◆ Exercise:
Write out the data exactly, every line included.

◆ Stored data:
--- START ---

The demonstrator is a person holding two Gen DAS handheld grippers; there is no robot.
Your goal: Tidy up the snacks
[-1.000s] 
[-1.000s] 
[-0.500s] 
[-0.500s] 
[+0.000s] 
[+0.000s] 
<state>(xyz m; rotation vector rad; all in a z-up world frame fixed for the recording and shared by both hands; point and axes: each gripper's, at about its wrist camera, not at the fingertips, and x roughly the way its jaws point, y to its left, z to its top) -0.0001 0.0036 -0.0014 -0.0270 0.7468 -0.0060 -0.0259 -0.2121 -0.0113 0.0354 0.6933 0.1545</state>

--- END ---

◆ Answer for this exercise:
The demonstrator is a person holding two Gen DAS handheld grippers; there is no robot.
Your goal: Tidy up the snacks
[-1.000s] 
[-1.000s] 
[-0.500s] 
[-0.500s] 
[+0.000s] 
[+0.000s] 
<state>(xyz m; rotation vector rad; all in a z-up world frame fixed for the recording and shared by both hands; point and axes: each gripper's, at about its wrist camera, not at the fingertips, and x roughly the way its jaws point, y to its left, z to its top) -0.0001 0.0036 -0.0014 -0.0270 0.7468 -0.0060 -0.0259 -0.2121 -0.0113 0.0354 0.6933 0.1545</state>

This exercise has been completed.